### ACTION ITEM
Starting at the top of the entries below, print each line exactly until the line with "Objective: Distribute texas" has been printed too.

[Data records]
::::::::::
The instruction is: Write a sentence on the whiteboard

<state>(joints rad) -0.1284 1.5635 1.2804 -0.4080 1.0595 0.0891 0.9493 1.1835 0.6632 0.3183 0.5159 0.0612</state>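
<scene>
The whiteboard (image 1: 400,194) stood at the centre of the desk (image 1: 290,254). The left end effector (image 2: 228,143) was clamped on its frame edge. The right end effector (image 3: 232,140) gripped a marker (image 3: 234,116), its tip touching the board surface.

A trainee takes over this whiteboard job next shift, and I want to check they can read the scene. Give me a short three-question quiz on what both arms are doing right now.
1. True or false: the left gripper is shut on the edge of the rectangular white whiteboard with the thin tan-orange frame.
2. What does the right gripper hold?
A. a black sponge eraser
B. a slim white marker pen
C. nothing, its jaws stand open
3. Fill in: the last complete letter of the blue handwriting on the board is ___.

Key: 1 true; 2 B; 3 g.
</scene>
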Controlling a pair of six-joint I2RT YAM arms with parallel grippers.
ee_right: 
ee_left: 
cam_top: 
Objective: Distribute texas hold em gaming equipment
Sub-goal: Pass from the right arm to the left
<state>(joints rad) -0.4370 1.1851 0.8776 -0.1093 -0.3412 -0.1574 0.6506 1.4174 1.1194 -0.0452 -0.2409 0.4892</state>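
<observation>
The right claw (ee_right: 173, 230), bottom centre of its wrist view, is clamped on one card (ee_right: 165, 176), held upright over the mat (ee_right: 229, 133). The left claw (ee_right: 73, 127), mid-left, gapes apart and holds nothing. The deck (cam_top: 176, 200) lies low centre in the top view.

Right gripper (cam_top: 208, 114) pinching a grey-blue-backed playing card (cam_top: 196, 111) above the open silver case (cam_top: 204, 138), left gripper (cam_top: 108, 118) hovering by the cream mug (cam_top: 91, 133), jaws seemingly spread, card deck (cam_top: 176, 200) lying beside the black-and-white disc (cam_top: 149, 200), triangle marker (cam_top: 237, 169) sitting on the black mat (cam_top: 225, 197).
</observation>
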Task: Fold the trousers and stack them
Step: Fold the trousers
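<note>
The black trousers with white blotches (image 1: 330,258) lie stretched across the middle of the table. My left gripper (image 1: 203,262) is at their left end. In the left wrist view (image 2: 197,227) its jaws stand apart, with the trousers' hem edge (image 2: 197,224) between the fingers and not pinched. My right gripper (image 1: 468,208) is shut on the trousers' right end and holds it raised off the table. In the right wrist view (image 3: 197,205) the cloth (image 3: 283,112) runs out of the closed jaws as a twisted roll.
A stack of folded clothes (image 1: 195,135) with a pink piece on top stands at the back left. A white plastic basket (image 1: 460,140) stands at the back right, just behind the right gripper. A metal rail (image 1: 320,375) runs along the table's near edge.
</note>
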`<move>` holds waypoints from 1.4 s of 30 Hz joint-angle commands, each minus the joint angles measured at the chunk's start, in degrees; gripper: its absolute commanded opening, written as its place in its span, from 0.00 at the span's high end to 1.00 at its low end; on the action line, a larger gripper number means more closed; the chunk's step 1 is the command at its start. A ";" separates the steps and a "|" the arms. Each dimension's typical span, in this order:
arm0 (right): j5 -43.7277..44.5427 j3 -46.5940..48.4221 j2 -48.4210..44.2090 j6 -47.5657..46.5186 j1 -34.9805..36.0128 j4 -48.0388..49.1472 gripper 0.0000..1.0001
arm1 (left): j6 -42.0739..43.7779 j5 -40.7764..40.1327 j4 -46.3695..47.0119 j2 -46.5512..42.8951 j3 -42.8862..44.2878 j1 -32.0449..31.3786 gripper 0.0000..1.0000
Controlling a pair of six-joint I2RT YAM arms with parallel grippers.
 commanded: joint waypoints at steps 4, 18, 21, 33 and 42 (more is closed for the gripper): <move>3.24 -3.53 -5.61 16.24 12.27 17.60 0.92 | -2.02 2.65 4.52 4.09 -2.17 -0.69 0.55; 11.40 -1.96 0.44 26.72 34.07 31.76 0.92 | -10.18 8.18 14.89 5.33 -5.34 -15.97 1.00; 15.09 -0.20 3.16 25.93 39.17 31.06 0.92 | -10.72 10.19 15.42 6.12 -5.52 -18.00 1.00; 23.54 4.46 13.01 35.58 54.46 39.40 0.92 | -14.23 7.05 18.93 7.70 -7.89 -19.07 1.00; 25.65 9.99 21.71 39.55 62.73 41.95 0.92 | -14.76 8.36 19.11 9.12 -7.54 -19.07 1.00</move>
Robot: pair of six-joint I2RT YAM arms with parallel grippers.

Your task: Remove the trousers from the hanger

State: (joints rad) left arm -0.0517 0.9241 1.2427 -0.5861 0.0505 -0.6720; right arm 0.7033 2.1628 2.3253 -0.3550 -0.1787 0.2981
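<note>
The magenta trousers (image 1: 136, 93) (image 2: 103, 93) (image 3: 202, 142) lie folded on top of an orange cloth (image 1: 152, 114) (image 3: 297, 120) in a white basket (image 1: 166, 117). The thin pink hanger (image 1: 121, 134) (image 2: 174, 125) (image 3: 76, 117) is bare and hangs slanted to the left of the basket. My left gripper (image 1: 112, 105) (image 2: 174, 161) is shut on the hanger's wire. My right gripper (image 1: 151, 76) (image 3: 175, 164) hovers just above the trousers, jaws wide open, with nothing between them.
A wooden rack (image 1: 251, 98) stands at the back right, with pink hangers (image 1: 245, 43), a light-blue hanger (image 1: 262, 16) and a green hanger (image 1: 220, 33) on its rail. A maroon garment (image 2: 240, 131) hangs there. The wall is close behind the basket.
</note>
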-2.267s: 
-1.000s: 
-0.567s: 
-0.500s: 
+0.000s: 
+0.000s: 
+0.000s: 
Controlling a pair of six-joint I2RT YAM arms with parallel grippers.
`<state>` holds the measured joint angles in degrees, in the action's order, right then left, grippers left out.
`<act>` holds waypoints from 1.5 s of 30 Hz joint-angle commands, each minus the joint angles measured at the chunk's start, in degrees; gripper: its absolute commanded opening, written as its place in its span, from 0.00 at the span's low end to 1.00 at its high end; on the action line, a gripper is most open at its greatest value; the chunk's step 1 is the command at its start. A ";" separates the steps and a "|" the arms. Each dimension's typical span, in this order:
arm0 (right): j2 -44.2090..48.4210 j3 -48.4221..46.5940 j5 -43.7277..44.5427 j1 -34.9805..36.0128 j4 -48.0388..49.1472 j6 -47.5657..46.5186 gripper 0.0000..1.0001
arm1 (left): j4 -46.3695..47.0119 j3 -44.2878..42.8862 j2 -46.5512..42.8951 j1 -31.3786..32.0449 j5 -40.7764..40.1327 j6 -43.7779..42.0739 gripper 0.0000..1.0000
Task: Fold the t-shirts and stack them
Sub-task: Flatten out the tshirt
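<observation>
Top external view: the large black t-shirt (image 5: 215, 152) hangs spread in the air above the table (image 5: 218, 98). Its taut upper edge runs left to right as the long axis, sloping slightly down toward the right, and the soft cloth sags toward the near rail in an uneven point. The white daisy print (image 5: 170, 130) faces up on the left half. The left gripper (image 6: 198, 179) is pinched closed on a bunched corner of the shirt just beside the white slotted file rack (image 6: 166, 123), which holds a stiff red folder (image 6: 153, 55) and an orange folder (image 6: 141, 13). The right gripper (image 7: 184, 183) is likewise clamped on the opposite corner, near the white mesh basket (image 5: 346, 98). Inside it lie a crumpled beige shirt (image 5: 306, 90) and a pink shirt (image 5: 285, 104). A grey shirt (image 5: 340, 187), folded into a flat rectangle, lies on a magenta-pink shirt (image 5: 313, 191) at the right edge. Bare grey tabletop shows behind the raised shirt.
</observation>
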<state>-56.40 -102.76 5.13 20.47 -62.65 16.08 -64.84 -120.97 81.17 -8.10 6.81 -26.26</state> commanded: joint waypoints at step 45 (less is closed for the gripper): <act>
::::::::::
### RESPONSE
The instruction is: Write a sentence on the whiteboard

<state>(joints rad) -0.1284 1.5635 1.2804 -0.4080 1.0595 0.0891 0.9493 1.1835 0.6632 0.3183 0.5159 0.0612</state>
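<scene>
The whiteboard (image 1: 400,194) stood at the centre of the desk (image 1: 290,254). The left end effector (image 2: 228,143) was clamped on its frame edge. The right end effector (image 3: 232,140) gripped a marker (image 3: 234,116), its tip touching the board surface.

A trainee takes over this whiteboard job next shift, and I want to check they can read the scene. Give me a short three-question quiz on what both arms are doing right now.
1. True or false: the left gripper is shut on the edge of the rectangular white whiteboard with the thin tan-orange frame.
2. What does the right gripper hold?
A. a black sponge eraser
B. a slim white marker pen
C. nothing, its jaws stand open
3. Fill in: the last complete letter of the blue handwriting on the board is ___.

Key: 1 true; 2 B; 3 g.
</scene>
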Controlling a pair of six-joint I2RT YAM arms with parallel grippers.
ee_right: 
ee_left: 
cam_top: 
Objective: Distribute texas hold em gaming equipment

Nothing remains to be done in this exercise.